Candidates favored by local authorities have been defeated in some elections, although, in general, the CCP dominated the local electoral process. Approximately 60 percent of the members elected to the village committees were Party members. National-level election procedures mandate secret ballots and require villagers to be given ballots with space for write-in candidates, and these requirements were implemented in most cases. In elections for district level people's congresses, independent candidates were elected in Guangdong Province in May and in Beijing in December.
Corruption remained an endemic problem. The courts and Party agencies took disciplinary action against some public and Party officials during the year. According to the Supreme People's Procuratorate, prosecutors at all levels investigated 207,103 cases of embezzlement, bribery, and other functionary crimes during the 1997-2002 period. During that period, 83,308 public officials were convicted for graft or bribery, a 65 percent increase over the previous 5-year period, according to the Supreme People's Court. In April, the Minister of Supervision reported that 860,000 corruption cases were filed against Party members from 1997 to 2002, resulting in over 137,000 expulsions and disciplinary action in over 98 percent of cases. The Party's Central Discipline and Inspection Commission also played an important role in investigating corruption and official malfeasance but published no statistics and, in some cases, reportedly acted as a substitute for sanctions by the courts and other legal agencies.
The Constitution provides for freedom of association. However, in practice, workers were not free to organize or join unions of their own choosing. The All-China Federation of Trade Unions (ACFTU), which was controlled by the Communist Party and headed by a high-level Party official, was the sole legal workers' organization. The Trade Union Law gives the ACFTU control over the establishment and operation of all subsidiary union organizations and activities throughout the country, including enterprise-level unions. The Trade Union Law also allows workers to decide whether to join official unions in their enterprises. There were no reports of repercussions for the small percentage of workers in the state-owned sector that had not joined. Independent unions are illegal.
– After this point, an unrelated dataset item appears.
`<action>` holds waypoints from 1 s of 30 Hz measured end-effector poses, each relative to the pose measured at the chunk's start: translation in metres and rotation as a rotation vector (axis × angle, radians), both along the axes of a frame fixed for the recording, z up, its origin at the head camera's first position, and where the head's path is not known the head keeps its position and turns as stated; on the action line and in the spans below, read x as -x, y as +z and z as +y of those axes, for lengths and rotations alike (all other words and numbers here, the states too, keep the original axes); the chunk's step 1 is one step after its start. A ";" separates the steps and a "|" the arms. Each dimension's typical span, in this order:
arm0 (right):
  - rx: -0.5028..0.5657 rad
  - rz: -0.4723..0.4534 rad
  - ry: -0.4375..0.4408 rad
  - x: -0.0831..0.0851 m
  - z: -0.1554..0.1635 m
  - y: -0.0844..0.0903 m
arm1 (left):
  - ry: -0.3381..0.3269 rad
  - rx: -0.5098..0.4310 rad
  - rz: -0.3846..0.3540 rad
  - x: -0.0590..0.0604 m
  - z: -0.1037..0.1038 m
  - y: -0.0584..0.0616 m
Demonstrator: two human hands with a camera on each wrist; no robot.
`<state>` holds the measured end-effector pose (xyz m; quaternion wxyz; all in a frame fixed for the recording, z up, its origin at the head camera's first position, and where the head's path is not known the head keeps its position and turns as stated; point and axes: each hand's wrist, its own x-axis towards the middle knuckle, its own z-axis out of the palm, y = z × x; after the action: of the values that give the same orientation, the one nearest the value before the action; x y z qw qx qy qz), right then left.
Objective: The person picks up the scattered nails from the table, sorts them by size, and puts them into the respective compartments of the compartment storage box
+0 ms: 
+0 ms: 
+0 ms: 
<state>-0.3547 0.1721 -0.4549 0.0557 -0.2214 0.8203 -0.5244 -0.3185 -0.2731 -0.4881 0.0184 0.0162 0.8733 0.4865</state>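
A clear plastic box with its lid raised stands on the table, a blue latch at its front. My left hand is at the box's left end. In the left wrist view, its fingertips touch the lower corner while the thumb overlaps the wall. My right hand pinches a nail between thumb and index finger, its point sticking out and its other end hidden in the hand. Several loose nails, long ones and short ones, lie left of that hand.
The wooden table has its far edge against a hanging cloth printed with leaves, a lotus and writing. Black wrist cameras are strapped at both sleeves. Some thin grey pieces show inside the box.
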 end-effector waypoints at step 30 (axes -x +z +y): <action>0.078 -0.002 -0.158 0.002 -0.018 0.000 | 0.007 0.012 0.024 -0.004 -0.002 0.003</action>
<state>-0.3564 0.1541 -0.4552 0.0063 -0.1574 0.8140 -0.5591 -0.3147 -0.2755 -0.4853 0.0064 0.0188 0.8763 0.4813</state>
Although the ACFTU and its constituent unions had a monopoly on trade union activity, their influence over the workplace diminished with the economic reforms of recent years. ACFTU unions were relatively powerless to protect the tens of millions of members who have lost their jobs or had their wages or benefits delayed or cut in the massive restructuring of state-owned enterprises (SOEs). The unions have, however, provided some benefits and reemployment assistance to affected workers. The ACFTU had difficulty organizing in the country's rapidly growing private and foreign-invested sectors, where union membership during the year was estimated to be less than 20 percent. With declines in the state-owned sector and organizational weakness outside the state sector, the ACFTU's membership declined from nearly 100 percent of the urban workforce during the height of the planned economy to approximately 50 percent in recent years. The ACFTU reported a membership of 130 million at the end of 2002, out of an estimated 248 million urban workers.